What needs to be done.
Your answer should consist only of the lines from the line containing "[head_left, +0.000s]" through the last line below, each repeated exactly.
<<<<
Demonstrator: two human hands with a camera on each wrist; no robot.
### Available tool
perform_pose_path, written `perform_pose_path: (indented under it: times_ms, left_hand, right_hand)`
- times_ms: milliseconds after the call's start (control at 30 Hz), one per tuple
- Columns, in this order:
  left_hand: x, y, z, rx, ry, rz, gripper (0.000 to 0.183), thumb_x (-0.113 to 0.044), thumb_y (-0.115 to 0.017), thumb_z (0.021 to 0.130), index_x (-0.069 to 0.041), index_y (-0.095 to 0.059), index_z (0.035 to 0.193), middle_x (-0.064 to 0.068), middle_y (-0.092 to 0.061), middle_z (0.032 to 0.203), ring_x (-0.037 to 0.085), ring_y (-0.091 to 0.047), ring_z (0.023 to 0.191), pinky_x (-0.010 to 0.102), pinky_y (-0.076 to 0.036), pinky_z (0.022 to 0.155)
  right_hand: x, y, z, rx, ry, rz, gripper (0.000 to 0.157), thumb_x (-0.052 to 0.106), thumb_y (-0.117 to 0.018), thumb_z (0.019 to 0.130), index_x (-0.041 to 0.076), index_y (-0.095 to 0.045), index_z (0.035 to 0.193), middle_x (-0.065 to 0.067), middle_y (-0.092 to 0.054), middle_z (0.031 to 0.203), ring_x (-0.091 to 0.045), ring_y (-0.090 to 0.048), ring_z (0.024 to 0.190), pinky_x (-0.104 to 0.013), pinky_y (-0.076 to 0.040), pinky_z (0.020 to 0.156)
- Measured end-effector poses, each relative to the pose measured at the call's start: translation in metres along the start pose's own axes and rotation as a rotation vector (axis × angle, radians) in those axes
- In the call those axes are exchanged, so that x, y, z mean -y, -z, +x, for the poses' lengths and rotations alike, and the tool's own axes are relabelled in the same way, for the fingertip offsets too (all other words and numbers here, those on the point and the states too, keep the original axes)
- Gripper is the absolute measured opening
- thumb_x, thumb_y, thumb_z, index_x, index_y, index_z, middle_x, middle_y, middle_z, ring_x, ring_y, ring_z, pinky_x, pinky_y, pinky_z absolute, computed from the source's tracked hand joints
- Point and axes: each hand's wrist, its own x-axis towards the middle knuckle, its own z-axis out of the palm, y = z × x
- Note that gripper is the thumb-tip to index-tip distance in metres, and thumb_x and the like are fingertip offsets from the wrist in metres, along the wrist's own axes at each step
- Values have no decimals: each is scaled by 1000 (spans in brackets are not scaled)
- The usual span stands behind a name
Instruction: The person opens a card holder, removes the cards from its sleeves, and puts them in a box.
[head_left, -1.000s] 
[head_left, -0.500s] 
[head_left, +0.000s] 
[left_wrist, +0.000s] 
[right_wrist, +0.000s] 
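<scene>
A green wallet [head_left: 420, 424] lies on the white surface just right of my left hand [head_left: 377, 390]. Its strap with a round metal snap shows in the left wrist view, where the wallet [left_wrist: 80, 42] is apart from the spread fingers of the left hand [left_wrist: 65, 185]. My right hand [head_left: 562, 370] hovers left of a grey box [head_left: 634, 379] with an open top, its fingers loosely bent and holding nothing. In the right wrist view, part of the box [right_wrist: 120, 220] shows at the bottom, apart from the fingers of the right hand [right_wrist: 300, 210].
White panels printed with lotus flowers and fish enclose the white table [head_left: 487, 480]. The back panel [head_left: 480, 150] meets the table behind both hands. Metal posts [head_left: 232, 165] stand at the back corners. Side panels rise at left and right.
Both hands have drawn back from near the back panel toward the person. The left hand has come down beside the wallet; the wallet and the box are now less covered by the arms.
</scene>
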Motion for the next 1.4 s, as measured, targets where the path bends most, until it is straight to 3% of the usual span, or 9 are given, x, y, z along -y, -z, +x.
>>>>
Task output.
[head_left, +0.000s] 
[left_wrist, +0.000s] 
[right_wrist, +0.000s] 
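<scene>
A green wallet [head_left: 420, 424] lies on the white surface just right of my left hand [head_left: 377, 390]. Its strap with a round metal snap shows in the left wrist view, where the wallet [left_wrist: 80, 42] is apart from the spread fingers of the left hand [left_wrist: 65, 185]. My right hand [head_left: 562, 370] hovers left of a grey box [head_left: 634, 379] with an open top, its fingers loosely bent and holding nothing. In the right wrist view, part of the box [right_wrist: 120, 220] shows at the bottom, apart from the fingers of the right hand [right_wrist: 300, 210].
White panels printed with lotus flowers and fish enclose the white table [head_left: 487, 480]. The back panel [head_left: 480, 150] meets the table behind both hands. Metal posts [head_left: 232, 165] stand at the back corners. Side panels rise at left and right.
Both hands have drawn back from near the back panel toward the person. The left hand has come down beside the wallet; the wallet and the box are now less covered by the arms.
</scene>
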Motion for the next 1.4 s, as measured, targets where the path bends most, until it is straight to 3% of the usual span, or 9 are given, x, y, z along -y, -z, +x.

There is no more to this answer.